Activity>
Copy each line of the records below that has "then" in it.

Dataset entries
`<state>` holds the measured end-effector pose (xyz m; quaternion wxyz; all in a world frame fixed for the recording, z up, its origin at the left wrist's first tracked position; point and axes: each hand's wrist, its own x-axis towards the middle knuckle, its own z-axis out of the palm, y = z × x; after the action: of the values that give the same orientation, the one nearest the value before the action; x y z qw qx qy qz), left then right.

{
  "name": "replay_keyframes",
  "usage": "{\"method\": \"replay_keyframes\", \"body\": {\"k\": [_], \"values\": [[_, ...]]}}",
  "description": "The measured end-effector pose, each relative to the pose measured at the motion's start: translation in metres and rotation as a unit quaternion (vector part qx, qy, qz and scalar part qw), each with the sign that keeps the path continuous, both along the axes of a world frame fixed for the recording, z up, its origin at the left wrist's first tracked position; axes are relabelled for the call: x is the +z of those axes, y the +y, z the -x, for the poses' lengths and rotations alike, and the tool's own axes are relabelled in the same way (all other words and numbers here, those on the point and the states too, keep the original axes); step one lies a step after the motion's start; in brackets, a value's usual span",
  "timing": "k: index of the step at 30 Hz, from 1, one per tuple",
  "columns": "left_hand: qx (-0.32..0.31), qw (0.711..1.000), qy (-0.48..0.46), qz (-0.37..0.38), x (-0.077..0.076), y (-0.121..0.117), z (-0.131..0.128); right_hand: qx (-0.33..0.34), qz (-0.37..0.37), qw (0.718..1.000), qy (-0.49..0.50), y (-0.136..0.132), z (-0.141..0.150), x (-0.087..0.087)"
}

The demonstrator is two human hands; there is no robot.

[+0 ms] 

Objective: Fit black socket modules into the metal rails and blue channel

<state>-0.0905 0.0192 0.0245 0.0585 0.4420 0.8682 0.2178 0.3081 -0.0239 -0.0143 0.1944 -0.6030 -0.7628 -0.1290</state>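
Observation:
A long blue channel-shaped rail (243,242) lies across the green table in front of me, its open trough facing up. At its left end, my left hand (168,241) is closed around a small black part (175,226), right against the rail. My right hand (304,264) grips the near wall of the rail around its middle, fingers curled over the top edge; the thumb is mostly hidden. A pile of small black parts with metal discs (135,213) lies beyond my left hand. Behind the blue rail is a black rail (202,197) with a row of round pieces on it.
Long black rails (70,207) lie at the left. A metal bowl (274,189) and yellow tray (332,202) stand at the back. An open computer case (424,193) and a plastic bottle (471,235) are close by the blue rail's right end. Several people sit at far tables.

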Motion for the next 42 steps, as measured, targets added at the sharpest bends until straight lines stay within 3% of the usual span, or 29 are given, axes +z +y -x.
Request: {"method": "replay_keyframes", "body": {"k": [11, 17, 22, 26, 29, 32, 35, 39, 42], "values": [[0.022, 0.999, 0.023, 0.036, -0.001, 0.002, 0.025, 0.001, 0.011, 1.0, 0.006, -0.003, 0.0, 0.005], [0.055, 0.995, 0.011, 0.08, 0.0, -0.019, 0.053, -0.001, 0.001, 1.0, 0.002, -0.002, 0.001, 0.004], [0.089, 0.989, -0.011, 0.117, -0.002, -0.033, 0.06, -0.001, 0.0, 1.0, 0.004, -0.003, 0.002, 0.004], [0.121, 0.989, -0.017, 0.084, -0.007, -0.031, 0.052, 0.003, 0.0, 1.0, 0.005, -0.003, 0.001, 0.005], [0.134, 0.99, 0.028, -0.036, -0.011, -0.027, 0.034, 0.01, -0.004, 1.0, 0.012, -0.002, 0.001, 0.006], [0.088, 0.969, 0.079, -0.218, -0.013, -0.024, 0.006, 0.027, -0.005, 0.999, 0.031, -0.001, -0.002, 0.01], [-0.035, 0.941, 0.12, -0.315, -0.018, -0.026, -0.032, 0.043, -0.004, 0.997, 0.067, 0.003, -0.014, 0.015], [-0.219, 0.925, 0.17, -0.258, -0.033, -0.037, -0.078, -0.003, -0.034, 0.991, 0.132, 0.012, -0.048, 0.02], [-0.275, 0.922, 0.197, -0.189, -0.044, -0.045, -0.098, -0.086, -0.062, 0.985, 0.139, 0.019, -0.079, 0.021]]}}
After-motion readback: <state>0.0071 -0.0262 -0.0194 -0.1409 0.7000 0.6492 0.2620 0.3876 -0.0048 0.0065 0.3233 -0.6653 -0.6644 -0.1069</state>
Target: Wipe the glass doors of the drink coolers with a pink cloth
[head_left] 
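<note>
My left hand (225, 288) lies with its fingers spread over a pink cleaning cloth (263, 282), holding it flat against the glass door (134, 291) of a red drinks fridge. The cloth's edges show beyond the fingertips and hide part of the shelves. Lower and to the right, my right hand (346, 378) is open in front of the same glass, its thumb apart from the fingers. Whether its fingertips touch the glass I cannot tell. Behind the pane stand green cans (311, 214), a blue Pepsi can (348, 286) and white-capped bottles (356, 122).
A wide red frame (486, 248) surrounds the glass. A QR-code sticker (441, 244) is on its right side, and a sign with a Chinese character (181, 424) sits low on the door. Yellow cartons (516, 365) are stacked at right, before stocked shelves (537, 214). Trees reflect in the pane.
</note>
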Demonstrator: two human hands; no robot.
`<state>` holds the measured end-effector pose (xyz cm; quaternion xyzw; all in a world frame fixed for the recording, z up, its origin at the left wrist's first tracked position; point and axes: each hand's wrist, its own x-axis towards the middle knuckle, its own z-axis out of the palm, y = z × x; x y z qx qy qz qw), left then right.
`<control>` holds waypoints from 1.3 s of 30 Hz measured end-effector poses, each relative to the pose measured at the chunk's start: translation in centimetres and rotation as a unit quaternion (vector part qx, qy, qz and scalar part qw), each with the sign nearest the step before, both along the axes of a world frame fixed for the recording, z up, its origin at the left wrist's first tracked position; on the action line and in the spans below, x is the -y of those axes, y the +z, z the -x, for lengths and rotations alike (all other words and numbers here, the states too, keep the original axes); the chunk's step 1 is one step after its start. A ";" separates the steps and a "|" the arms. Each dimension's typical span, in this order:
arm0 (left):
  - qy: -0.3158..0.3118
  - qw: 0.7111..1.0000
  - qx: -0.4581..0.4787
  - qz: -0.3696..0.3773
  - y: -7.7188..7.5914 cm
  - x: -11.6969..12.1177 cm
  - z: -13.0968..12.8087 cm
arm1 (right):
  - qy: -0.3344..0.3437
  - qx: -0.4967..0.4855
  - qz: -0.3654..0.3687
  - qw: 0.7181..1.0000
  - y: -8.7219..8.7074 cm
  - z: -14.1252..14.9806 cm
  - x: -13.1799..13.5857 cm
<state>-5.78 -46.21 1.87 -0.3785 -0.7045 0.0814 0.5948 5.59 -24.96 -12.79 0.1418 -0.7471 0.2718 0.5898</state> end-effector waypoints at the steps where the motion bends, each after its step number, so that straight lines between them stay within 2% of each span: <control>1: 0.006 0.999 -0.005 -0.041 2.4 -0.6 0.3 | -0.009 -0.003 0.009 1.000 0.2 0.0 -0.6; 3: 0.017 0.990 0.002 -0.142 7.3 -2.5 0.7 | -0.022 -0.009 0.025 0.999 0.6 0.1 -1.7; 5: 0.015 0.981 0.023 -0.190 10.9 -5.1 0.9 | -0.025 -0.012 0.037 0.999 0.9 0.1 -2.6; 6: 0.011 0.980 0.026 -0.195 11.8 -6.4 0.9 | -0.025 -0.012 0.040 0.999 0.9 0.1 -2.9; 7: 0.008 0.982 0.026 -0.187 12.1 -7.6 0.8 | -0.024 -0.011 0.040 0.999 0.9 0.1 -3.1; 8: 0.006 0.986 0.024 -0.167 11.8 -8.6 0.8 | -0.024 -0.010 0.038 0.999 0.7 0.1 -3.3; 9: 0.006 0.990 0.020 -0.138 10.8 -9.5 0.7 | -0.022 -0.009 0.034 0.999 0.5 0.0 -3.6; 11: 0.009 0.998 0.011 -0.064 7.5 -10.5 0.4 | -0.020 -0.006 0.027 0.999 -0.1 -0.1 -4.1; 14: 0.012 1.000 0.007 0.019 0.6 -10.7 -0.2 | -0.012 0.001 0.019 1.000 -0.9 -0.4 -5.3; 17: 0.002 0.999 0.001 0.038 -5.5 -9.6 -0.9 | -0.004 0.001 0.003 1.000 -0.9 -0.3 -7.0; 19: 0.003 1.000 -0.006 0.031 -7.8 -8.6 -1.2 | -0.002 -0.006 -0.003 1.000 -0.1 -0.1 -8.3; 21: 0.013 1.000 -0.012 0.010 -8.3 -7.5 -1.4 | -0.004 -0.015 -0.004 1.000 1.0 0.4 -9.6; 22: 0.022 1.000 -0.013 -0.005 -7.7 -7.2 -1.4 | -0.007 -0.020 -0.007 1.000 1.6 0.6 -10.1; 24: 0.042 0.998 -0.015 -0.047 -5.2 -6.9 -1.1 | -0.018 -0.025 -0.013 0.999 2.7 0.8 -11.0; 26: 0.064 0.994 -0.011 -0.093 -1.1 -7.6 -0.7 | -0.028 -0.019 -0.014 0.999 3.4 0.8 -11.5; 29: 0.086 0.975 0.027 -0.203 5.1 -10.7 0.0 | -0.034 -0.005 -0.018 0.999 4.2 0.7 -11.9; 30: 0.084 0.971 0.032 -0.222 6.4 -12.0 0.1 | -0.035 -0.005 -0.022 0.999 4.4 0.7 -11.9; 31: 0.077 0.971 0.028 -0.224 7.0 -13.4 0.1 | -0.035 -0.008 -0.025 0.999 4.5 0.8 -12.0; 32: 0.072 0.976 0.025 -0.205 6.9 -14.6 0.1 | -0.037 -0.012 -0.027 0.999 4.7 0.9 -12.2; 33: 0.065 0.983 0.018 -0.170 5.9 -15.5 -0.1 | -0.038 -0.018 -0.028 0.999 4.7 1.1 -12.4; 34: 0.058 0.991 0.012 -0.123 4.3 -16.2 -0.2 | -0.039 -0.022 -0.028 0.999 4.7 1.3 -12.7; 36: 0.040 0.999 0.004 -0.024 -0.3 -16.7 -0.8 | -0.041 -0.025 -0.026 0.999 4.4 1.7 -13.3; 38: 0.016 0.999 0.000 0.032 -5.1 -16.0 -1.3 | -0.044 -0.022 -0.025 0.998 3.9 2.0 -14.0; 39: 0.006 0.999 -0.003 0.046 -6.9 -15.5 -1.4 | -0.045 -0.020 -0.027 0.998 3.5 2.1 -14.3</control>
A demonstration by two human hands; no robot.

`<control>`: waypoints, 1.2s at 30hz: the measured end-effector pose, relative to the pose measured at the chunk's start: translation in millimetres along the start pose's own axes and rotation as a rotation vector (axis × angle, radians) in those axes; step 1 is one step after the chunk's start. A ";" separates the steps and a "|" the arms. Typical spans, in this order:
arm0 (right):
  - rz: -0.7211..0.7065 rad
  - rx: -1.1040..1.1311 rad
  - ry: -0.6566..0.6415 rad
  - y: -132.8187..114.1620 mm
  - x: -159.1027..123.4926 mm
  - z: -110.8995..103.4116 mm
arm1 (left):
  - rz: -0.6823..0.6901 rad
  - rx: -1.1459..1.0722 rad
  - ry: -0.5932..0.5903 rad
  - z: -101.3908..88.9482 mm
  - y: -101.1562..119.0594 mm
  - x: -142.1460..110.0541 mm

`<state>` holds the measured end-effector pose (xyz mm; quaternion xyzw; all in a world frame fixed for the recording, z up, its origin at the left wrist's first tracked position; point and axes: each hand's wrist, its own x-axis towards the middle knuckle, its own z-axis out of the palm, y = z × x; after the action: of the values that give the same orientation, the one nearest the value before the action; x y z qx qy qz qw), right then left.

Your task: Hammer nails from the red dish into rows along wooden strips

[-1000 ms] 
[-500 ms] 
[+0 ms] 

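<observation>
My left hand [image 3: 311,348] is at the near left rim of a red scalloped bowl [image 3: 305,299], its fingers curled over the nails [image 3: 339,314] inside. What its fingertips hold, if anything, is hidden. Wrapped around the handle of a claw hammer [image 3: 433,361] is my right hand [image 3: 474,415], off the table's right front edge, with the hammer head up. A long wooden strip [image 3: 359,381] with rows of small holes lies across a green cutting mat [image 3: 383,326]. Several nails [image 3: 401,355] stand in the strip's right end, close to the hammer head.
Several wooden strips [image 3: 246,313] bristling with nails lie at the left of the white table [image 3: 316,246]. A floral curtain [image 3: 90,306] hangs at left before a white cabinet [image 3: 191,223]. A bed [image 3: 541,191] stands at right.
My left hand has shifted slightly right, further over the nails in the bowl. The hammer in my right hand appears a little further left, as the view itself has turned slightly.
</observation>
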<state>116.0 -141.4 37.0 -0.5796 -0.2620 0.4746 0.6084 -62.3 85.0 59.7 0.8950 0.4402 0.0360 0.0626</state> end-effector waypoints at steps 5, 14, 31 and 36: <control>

Exercise solution>
`<state>` holds the measured end-effector pose (xyz m; quaternion wxyz; all in a world frame fixed for the recording, z up, its origin at the left wrist's first tracked position; point and axes: each hand's wrist, its own x-axis towards the middle knuckle, its own z-axis out of the palm, y = z × x; after the action: of the values that give the same orientation, the one nearest the value before the action; x y z qw qx qy qz), left then right.
`<state>` holds the measured end-effector pose (xyz cm; quaternion xyzw; all in a world frame fixed for the recording, z up, its origin at the left wrist's first tracked position; point and axes: each hand's wrist, its own x-axis towards the middle knuckle, its own z-axis out of the palm, y = z × x; x y z qx qy qz qw), left then right.
`<state>` holds the measured end-effector pose (xyz mm; quaternion xyzw; all in a world frame fixed for the recording, z up, its origin at the left wrist's first tracked position; point and axes: each hand's wrist, its own x-axis towards the middle knuckle, its own z-axis out of the palm, y = z × x; after the action: of the values that give the same orientation, the one nearest the value before the action; x y z qx qy qz qw), right then left.

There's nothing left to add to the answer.